## YOUR GOAL
Within the material below, transcribe exactly the lines from the one holding "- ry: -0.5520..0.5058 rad" through the one holding "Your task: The", keeping both ends and skipping the rest.

## PROVIDED MATERIAL
# # #

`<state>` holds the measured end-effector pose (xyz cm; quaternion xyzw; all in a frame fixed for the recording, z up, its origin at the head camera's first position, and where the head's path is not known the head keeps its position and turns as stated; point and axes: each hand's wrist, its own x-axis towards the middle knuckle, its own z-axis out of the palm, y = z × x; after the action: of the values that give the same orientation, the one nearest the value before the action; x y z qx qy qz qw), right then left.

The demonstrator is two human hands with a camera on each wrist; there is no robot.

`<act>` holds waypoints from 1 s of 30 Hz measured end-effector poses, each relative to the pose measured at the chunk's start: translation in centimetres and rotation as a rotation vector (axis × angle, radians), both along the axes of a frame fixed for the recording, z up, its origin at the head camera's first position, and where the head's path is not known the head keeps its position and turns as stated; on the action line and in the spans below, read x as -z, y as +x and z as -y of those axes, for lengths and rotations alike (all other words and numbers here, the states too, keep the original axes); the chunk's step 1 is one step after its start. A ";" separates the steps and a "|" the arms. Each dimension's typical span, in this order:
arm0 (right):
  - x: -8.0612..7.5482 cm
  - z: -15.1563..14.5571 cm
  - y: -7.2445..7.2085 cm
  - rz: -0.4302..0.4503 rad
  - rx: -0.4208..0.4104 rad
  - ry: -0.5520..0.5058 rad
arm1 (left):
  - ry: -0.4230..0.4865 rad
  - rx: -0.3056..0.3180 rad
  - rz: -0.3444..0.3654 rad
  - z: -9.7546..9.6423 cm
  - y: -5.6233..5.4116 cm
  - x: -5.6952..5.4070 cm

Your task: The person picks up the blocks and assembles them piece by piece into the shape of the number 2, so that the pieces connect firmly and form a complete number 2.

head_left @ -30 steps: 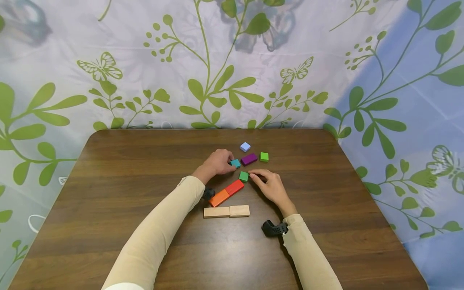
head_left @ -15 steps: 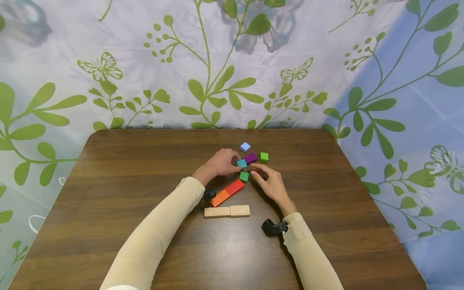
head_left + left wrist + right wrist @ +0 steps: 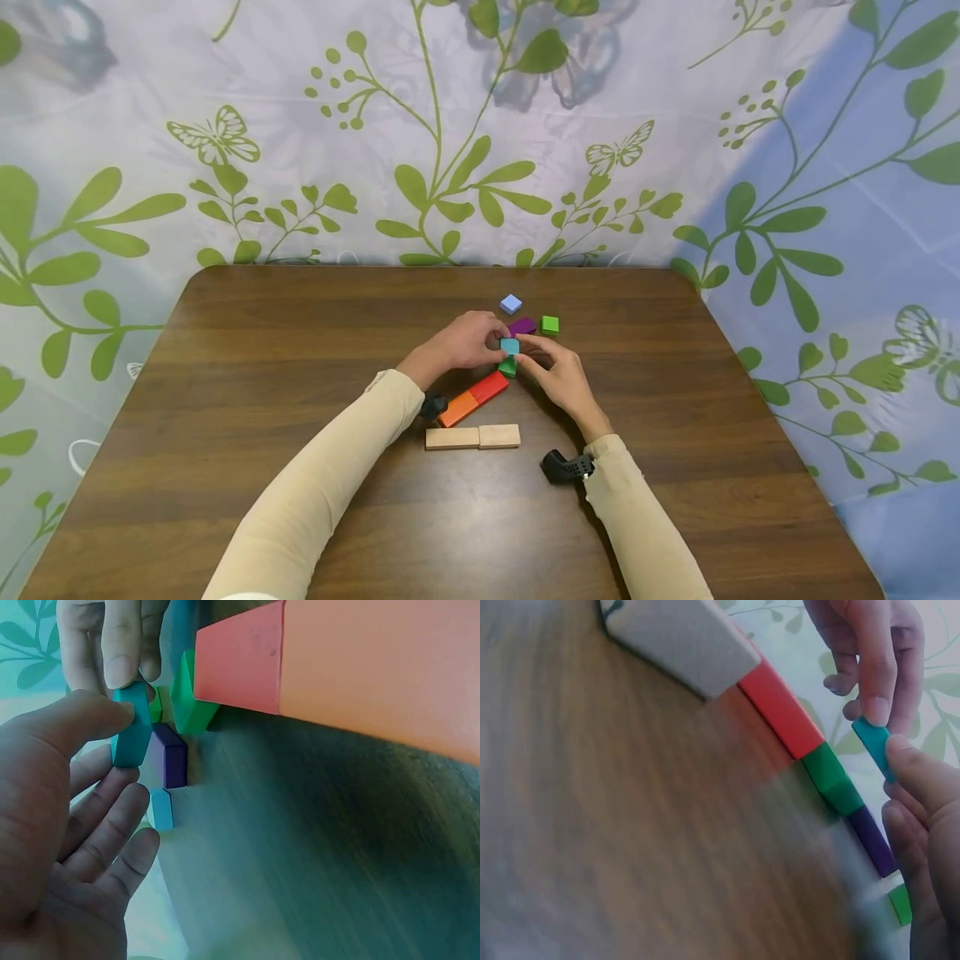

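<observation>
Half a second ago only my left hand [image 3: 474, 342] had the teal block [image 3: 510, 345], beside the purple block [image 3: 522, 326]; now my right hand [image 3: 558, 377] has come onto it too. Both hands are nearly closed at thumb and forefinger, pinching the block from opposite ends, while my left hand's other fingers spread loosely below. The block has shifted right and towards me; it looks lifted off the worktop [image 3: 300, 358] and partly hides the green block [image 3: 508, 369] from above. The red block [image 3: 489, 386] and orange block [image 3: 458, 409] still lie end to end. I judge this a two-handed adjustment or handover, with the teal block not yet placed.
</observation>
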<state>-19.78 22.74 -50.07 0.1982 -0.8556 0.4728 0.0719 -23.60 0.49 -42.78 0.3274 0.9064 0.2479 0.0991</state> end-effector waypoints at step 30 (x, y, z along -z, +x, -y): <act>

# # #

## SOLUTION FOR THIS PROBLEM
  - ry: -0.5520..0.5058 rad
arm1 (left):
  - ry: -0.4230..0.4865 rad
  - rx: -0.3056..0.3180 rad
  - rz: -0.3444..0.3654 rad
  - z: -9.7546..9.6423 cm
  - y: -5.6233..5.4116 cm
  - x: -5.6952..5.4070 cm

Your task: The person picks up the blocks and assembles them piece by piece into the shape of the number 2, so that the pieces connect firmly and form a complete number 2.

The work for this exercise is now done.